At least one eigenvalue with positive real part — the system is unstable: some initial conditions blow up. A trained SSM whose $\statemat$ drifts into this regime is the dominant numerical failure mode (Chapter 5).
Purely imaginary eigenvalues — provided they are non-defective, the system is marginally stable and oscillates without decay; a defective imaginary eigenvalue instead picks up polynomial-in- $t$ growth and is unstable (Chapter 2 makes this precise). The non-defective modes are the energy-preserving modes of Hamiltonian systems and the natural home of symplectic discretization (Chapter 6).

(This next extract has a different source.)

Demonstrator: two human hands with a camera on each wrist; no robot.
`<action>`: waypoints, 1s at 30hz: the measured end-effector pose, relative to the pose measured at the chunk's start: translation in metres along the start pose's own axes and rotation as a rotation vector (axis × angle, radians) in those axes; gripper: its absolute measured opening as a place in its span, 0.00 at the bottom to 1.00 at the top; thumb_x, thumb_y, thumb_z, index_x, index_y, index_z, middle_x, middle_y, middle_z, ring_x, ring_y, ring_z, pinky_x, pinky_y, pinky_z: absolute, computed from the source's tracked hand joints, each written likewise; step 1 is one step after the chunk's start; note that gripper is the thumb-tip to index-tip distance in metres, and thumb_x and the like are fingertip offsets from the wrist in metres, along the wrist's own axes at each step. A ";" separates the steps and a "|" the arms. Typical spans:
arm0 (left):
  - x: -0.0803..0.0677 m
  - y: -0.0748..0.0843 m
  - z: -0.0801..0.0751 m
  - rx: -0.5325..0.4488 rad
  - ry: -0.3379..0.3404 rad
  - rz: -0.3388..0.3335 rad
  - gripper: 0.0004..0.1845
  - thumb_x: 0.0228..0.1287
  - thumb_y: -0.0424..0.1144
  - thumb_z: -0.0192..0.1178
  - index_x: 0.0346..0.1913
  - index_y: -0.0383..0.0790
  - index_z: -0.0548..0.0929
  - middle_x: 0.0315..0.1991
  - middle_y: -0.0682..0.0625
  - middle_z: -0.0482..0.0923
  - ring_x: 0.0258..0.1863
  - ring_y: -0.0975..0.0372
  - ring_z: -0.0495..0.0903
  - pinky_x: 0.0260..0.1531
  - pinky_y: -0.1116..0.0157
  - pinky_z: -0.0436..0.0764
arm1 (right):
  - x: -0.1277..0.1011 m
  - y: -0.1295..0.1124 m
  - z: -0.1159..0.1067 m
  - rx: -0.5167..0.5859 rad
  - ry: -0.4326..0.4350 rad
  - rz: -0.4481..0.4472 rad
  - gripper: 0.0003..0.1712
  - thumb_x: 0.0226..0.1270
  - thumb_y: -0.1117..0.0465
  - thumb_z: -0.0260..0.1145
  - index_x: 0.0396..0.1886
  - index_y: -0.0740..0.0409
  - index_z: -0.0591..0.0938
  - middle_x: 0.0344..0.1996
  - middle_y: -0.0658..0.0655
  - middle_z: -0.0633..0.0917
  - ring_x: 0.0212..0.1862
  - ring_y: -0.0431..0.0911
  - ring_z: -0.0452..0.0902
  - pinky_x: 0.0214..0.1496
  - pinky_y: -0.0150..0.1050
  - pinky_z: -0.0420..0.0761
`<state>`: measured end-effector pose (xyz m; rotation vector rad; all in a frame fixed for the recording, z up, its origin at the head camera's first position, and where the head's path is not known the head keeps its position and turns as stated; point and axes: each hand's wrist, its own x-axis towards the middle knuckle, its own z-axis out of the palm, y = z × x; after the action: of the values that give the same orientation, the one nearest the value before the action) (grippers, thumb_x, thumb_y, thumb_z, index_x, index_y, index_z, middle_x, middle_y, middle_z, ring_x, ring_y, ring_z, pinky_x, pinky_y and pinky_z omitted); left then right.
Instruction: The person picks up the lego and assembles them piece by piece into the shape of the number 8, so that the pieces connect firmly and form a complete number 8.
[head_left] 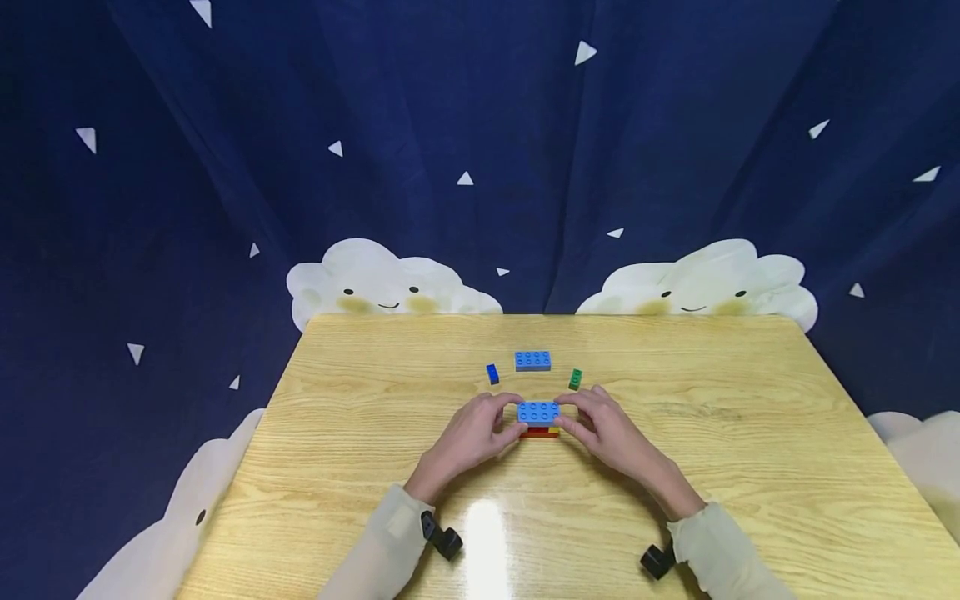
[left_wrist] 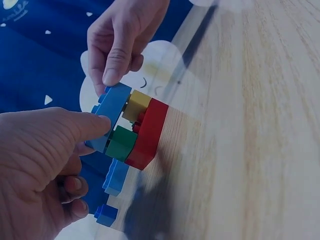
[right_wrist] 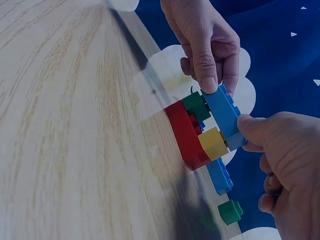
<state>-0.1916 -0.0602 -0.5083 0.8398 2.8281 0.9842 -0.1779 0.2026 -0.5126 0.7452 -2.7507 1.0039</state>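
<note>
A light blue brick (head_left: pixel 538 413) sits on top of, or just over, a green brick (left_wrist: pixel 121 143) and a yellow brick (right_wrist: pixel 213 144), which stand at opposite ends of a red brick (left_wrist: pixel 149 134) on the table. With thumb and fingers, my left hand (head_left: pixel 472 431) pinches the light blue brick's left end. My right hand (head_left: pixel 611 429) pinches the opposite end in the same way. Whether the light blue brick is fully pressed down I cannot tell; a narrow gap shows under it in the wrist views.
Behind the stack lie a second light blue brick (head_left: pixel 532 361), a small dark blue brick (head_left: pixel 492 373) on the left and a small green brick (head_left: pixel 575 379) on the right. The wooden table (head_left: pixel 360 392) ends at a dark blue curtain (head_left: pixel 420 108) with clouds.
</note>
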 end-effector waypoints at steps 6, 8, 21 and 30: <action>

When $\statemat$ is not diagonalizable — when it has repeated eigenvalues with deficient eigenspaces — the matrix exponential picks up polynomial-in- $t$ factors on top of the $e^{\lambda_i t}$ terms. The Jordan normal form (Chapter 3, §3.1) gives the precise statement. For generic dense random $\statemat$ , non-diagonalizability is a measure-zero, codimension-one event. But it is not merely pathological: it appears by design in structured systems — the critically-damped oscillator of §1.3 (a repeated real eigenvalue), and the structured/learned $\statemat$ of HiPPO-LegS and S4 (Chapter 3). Where it occurs, those polynomial-in- $t$ factors are the whole story, not an edge case.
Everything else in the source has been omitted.